Teta Elzbieta is all in a flutter, like a hummingbird; her sisters, too, keep running up behind her,
whispering, breathless. But Ona seems scarcely to hear them ? the music keeps calling, and the far-off
look comes back, and she sits with her hands pressed together over her heart. Then the tears begin to
come into her eyes; and as she is ashamed to wipe them away, and ashamed to let them run down her
cheeks, she turns and shakes her head a little, and then flushes red when she sees that Jurgis is watching
her. When in the end Tamoszius Kuszleika has reached her side, and is waving his magic wand above her,
Ona’s cheeks are scarlet, and she looks as if she would have to get up and run away.
In this crisis, however, she is saved by Marija Berczynskas, whom the muses suddenly visit. Marija is
fond of a song, a song of lovers’ parting; she wishes to hear it, and, as the musicians do not know it, she
has risen, and is proceeding to teach them. Marija is short, but powerful in build. She works in a canning
factory, and all day long she handles cans of beef that weigh fourteen pounds. She has a broad Slavic
face, with prominent red cheeks. When she opens her mouth, it is tragical, but you cannot help thinking of
a horse. She wears a blue flannel shirt-waist, which is now rolled up at the sleeves, disclosing her brawny
arms; she has a carving fork in her hand, with which she pounds on the table to mark the time. As she
roars her song, in a voice of which it is enough to say that it leaves no portion of the room vacant, the
three musicians follow her, laboriously and note by note, but averaging one note behind; thus they toil
through stanza after stanza of a lovesick swain’s lamentation: ?

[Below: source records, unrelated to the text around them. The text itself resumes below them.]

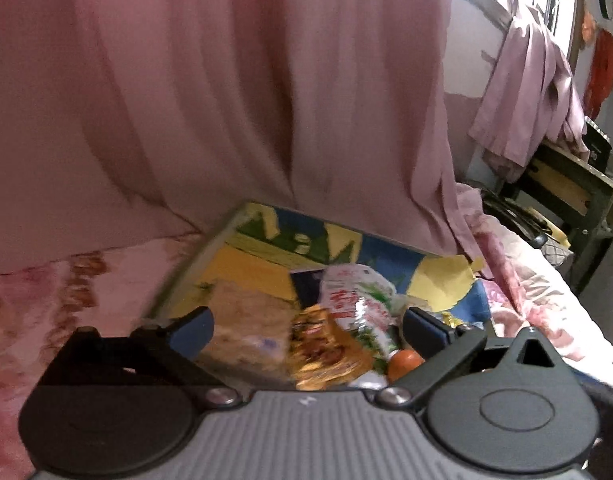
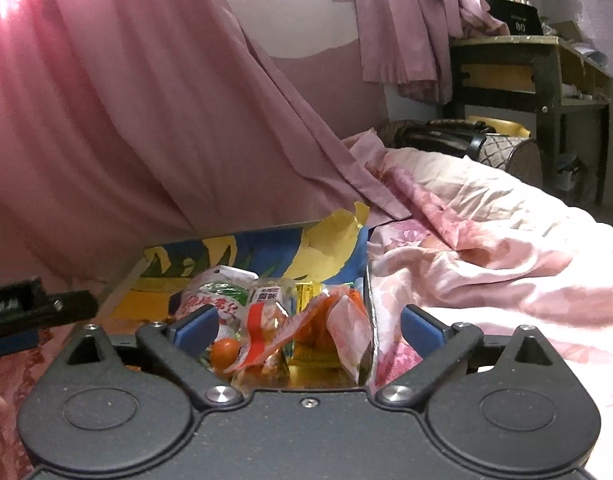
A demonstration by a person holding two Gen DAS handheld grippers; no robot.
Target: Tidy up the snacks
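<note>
Both tools stand released, jaws spread wide and gripping nothing: the left gripper (image 1: 306, 330) and the right gripper (image 2: 308, 326) hover over crinkly snack packets (image 2: 266, 312) heaped inside a colourful blue-and-yellow cardboard box (image 1: 266, 248) on the pink floral bedsheet (image 2: 486, 264).

Black tool (image 2: 308, 330) with blue pads (image 2: 196, 328) (silver screws)

Snack packets (image 1: 330, 344) in the box (image 1: 266, 236) smear with motion blur in the left wrist view; print unreadable. Near ends of packets hidden behind gripper bodies in both views. Left gripper (image 2: 22, 316) cut off by right view's left edge.
</note>
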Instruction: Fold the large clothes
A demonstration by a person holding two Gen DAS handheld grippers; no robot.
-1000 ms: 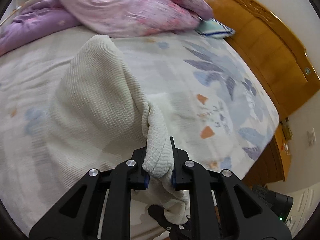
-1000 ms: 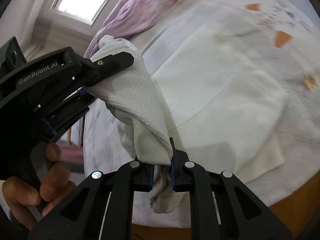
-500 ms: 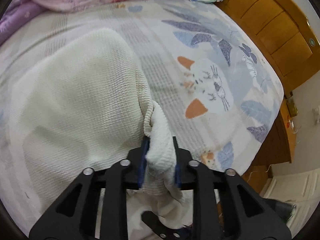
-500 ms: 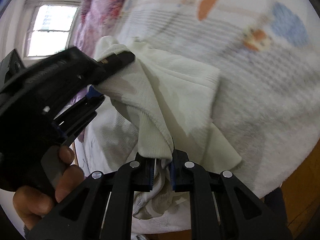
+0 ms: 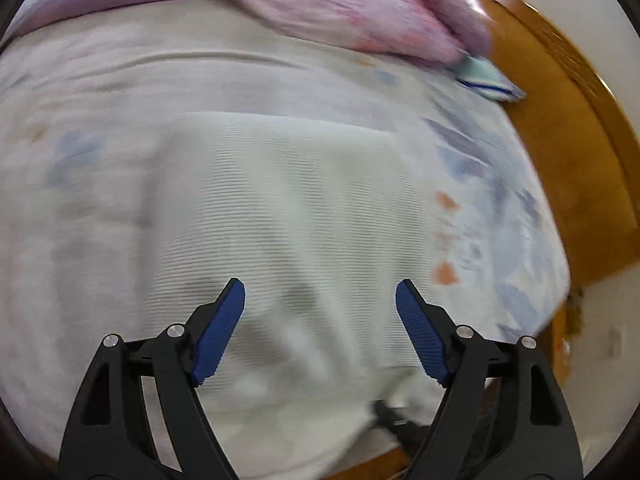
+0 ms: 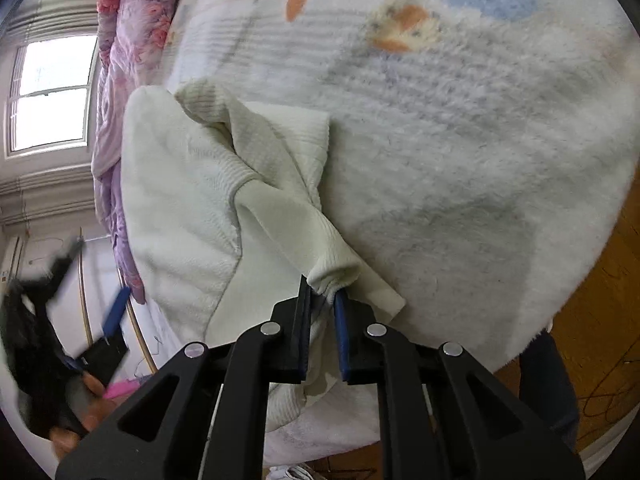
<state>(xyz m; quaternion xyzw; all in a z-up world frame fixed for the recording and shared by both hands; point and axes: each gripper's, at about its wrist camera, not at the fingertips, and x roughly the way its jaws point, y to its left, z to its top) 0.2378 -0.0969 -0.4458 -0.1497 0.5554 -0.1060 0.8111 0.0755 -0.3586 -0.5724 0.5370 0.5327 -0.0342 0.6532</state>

“Sudiev’ kvietkeli, tu brangiausis; Sudiev’ ir laime, man biednam, Matau ? paskyre teip Aukszcziausis,
Jog vargt ant svieto reik vienam!” When the song is over, it is time for the speech, and old Dede Antanas
rises to his feet. Grandfather Anthony, Jurgis’ father, is not more than sixty years of age, but you would
think that he was eighty. He has been only six months in America, and the change has not done him good.
In his manhood he worked in a cotton mill, but then a coughing fell upon him, and he had to leave; out in
the country the trouble disappeared, but he has been working in the pickle rooms at Durham’s, and the
breathing of the cold, damp air all day has brought it back. Now as he rises he is seized with a coughing
fit, and holds himself by his chair and turns away his wan and battered face until it passes.
Generally it is the custom for the speech at a veselija to be taken out of one of the books and learned by
heart; but in his youthful days Dede Antanas used to be a scholar, and really make up all the love letters of
his friends. Now it is understood that he has composed an original speech of congratulation and
benediction, and this is one of the events of the day. Even the boys, who are romping about the room,
draw near and listen, and some of the women sob and wipe their aprons in their eyes. It is very solemn,
for Antanas Rudkus has become possessed of the idea that he has not much longer to stay with his
children. His speech leaves them all so tearful that one of the guests, Jokubas Szedvilas, who keeps a
delicatessen store on Halsted Street, and is fat and hearty, is moved to rise and say that things may not be
as bad as that, and then to go on and make a little speech of his own, in which he showers congratulations
and prophecies of happiness upon the bride and groom, proceeding to particulars which greatly delight the
young men, but which cause Ona to blush more furiously than ever. Jokubas possesses what his wife
complacently describes as “poetiszka vaidintuve” ? a poetical imagination.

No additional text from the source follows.